Our plan to successfully grow our PSMA PET franchise includes obtaining approval for and commercializing a new formulation of our F-18 PSMA PET imaging agent, conveying our product's commercial and clinical value, negotiating and realizing the benefits from strategic contracts with customers in the United States, expanding PSMA PET in appropriate new patient populations, and through strategic partnerships and collaborations, including outside of the United States. On August 6, 2025, we announced that the FDA has accepted our NDA for a new formulation of our F-18 PSMA PET imaging agent. Internationally, we previously licensed exclusive rights to Curium Pharma ("Curium") to develop and commercialize piflufolastat F-18 in Europe, where it is being commercialized in the European Union under the brand name PYLCLARI. In September 2025, we entered into an exclusive licensing agreement for GE Healthcare to develop, manufacture, and commercialize piflufolastat F-18 in Japan for prostate cancer diagnostics and companion diagnostic use. We have also entered into strategic collaborations with pharmaceutical companies for the use of PYLARIFY in connection with the development of PSMA-targeted therapeutics. Additional information on these collaborations are described further under Part I, Item 1."Business - Strategic Partnerships and Other Revenue - Oncology" of this Form 10-K.

DEFINITY Revenue

We believe we will be able to increase use of DEFINITY through continued education of physicians and HCPs about the benefits of ultrasound enhancing agents in suboptimal echocardiograms. The U.S. market currently has three echocardiography ultrasound enhancing agents approved by the FDA; we estimate that DEFINITY will continue to hold at least an 80% share of the U.S. segment for ultrasound enhancing agents in echocardiography procedures.

As we continue to grow our Microbubble Platform, our activities include:

Expansion of Label -In March 2024, we received FDA approval for our supplemental NDA for the use of DEFINITY in pediatric patients with suboptimal echocardiograms. The FDA decision was based on usage data from three pediatric clinical trials conducted with DEFINITY.
Patents -We continue to prosecute and maintain patents and patent applications in connection with DEFINITY, both in the United States and internationally.

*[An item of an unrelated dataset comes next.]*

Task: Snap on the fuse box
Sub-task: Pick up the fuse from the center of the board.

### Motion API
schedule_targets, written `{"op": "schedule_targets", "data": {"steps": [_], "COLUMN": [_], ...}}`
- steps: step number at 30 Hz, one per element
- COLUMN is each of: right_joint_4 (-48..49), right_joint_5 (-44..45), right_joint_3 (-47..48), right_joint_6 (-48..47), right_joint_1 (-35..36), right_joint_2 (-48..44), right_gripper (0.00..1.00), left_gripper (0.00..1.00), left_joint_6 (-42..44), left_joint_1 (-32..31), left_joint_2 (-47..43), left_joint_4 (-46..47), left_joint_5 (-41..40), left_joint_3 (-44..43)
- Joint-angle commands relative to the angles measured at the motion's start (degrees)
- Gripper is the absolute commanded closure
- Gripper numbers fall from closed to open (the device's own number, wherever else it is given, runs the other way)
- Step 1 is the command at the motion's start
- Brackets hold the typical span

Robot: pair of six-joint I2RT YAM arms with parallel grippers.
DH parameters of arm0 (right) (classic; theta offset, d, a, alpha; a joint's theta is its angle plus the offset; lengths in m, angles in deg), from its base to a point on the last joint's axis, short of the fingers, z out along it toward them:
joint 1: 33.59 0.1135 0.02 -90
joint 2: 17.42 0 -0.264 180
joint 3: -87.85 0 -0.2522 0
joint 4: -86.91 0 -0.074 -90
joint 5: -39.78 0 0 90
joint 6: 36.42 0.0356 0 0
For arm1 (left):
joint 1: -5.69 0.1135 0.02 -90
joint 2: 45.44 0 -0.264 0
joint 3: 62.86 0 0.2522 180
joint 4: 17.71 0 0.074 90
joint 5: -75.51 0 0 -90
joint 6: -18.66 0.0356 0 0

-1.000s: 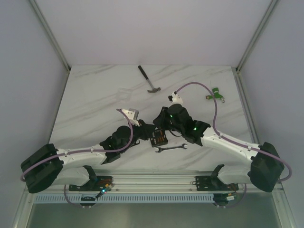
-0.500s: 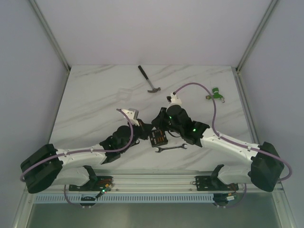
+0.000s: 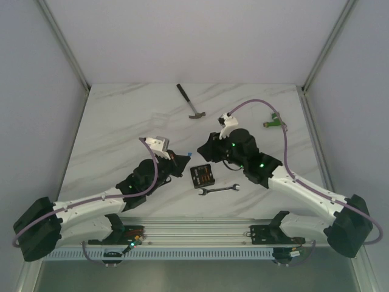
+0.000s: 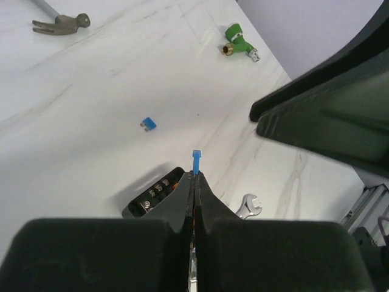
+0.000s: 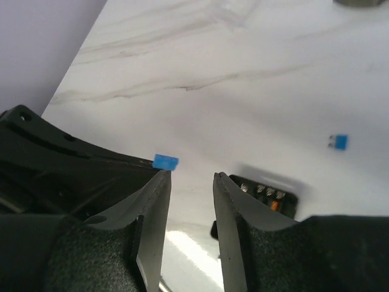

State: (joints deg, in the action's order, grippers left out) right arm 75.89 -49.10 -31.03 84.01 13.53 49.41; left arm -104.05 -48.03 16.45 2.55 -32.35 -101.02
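Now, the small, square, black plastic fuse box [image 3: 202,176] lies flat on the white marbled table [image 3: 121,121], near its front edge. It sits between the two arms and touches neither of them.

The left gripper [image 4: 194,176] is fully closed and pinches a small blue fuse [image 4: 196,162], which sticks straight out past the fingertips, above the table and a little beyond the box. The right gripper [image 5: 191,176] is about half open and holds nothing; its jaws hang close beside that fuse.

I judge that the step in hand is to bring the held fuse to the box and press it in. To do it well, the left arm should turn the fuse so its prongs point down, line it up with a free slot, and push straight down without tilting. The box looks light and may slide, so the right gripper could steady one wall. Which end of the fuse has the prongs, I cannot tell.

The open top of the box faces up, with rows of tiny fuses inside. It is nearly square, so I see no real long axis; its sides are a little turned against the table edge.

Just in front of it lies a small silver wrench [image 3: 219,190], apart from it. A second blue fuse [image 4: 148,123] lies loose beyond the box, and far back is a steel hammer [image 3: 190,102].
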Motion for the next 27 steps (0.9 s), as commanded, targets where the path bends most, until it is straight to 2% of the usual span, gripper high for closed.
{"op": "schedule_targets", "data": {"steps": [1, 5, 12, 20, 27], "right_joint_4": [1.82, 0.63, -0.20, -0.54, -1.26], "right_joint_5": [-15.33, -28.36, -42.17, -48.76, -52.10], "right_joint_3": [-1.03, -0.34, 0.86, 2.28, 2.53], "right_joint_6": [-15.04, -23.05, -29.69, -31.22, -32.09], "right_joint_1": [-4.64, -7.44, -9.09, -9.15, -9.23], "right_joint_2": [-3.18, -3.44, -3.82, -3.58, -3.78], "right_gripper": [0.59, 0.59, 0.59, 0.61, 0.66], "left_gripper": [1.00, 1.00, 1.00, 1.00, 1.00], "left_joint_6": [4.83, 6.62, 7.85, 7.98, 8.00], "left_joint_1": [2.09, 2.82, 2.99, 2.92, 2.91], "left_joint_2": [-4.16, -7.14, -11.02, -11.61, -10.92], "left_joint_4": [-2.31, -2.75, -2.74, -1.29, -1.25], "left_joint_5": [8.10, 14.82, 24.91, 32.39, 33.14], "left_joint_3": [0.94, 0.96, 0.22, -0.46, -0.83]}}
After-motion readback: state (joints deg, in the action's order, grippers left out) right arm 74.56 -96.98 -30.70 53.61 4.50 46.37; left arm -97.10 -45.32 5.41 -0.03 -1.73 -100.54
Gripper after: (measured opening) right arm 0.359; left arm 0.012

In the United States for DEFINITY, we have method-of-use patents listed in the FDA's publication, "Approved Drug Products with Therapeutic Equivalence Evaluations" (the "Orange Book"), as well as additional manufacturing patents that are not Orange Book-listed.

Neuraceq Revenue

Neuraceq, an F-18 labeled PET imaging agent that binds selectively to beta-amyloid plaques in the brain, was approved by the FDA in 2014. Neuraceq is a radioactive diagnostic drug indicated for PET imaging of the brain to estimate amyloid beta neuritic plaque density in adults with cognitive impairment who are being evaluated for Alzheimer's disease and other causes of cognitive decline, and selection of patients who are indicated for amyloid beta-directed therapy as described in the prescribing information of the therapeutics products. Additional indications of Neuraceq were approved in 2025 to include selection of patients for amyloid-targeting therapies and quantitative PET analysis.

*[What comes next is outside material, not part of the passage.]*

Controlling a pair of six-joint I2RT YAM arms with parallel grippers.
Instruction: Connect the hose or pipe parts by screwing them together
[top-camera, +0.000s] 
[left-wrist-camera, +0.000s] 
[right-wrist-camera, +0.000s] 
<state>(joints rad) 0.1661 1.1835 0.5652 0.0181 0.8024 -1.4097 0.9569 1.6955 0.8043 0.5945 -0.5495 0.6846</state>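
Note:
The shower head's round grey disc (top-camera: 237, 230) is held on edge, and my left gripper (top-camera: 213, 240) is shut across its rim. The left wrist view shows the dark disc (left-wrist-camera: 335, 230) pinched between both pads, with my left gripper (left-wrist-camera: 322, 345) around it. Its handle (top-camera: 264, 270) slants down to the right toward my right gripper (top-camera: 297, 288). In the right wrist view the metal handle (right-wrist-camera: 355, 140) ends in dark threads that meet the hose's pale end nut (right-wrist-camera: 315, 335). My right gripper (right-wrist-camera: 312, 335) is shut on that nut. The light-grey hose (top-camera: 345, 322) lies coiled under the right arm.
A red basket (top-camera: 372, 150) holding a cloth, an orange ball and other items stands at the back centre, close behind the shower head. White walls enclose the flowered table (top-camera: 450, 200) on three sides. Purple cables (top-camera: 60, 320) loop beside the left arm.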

We believe future growth in Neuraceq revenue will depend on: (i) our ability to engage our existing PYLARIFY customers to introduce Neuraceq to those customers, (ii) expanded geographical access to Neuraceq, which in turn depends on our ability to increase Neuraceq manufacturing capacity at existing manufacturing sites and add additional sites, (iii) increased adoption and utilization of beta-amyloid PET and anti-amyloid therapeutics, (iv) increased utilization based on the updated Neuraceq prescribing information indicating that Neuraceq can be used for patient selection for anti-amyloid therapies where the prescribing information for the therapy so states, (v) our ability to educate customers on the approved uses of Neuraceq, including its ability to quantify the degree of amyloid burden in the brain and (vi)our ability to clinically differentiate Neuraceq from competitive products so that customers choose Neuraceq for appropriate patients because of its clinical attributes and despite the disparity in MUC payment rates for Neuraceq compared to other products used for traditional Medicare patients in the hospital outpatient setting.

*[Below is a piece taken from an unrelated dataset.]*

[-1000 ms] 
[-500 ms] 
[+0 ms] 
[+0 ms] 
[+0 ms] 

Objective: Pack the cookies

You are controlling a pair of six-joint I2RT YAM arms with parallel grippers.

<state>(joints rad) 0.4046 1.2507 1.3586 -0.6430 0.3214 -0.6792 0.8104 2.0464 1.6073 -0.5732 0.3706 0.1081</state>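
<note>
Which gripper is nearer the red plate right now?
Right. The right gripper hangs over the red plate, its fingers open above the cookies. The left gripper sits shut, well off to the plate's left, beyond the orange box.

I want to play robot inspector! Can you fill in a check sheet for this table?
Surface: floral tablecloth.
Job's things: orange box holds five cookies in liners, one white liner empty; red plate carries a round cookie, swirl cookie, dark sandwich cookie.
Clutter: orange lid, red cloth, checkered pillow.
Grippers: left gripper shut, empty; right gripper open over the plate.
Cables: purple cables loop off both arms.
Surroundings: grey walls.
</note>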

Expansion of Strategic Partnerships and Other Revenue

We continue to seek ways to increase the overall value of our portfolio of products and product candidates. We are evaluating a number of different opportunities to collaborate, in-license or acquire additional products, product candidates, businesses and technologies to drive our future growth. In particular, with respect to our Strategic Partnerships and Other Revenue category, we are focused on radiopharmaceutical diagnostic and therapeutic product opportunities in oncology, neurology, and other strategic areas that will complement our existing portfolio.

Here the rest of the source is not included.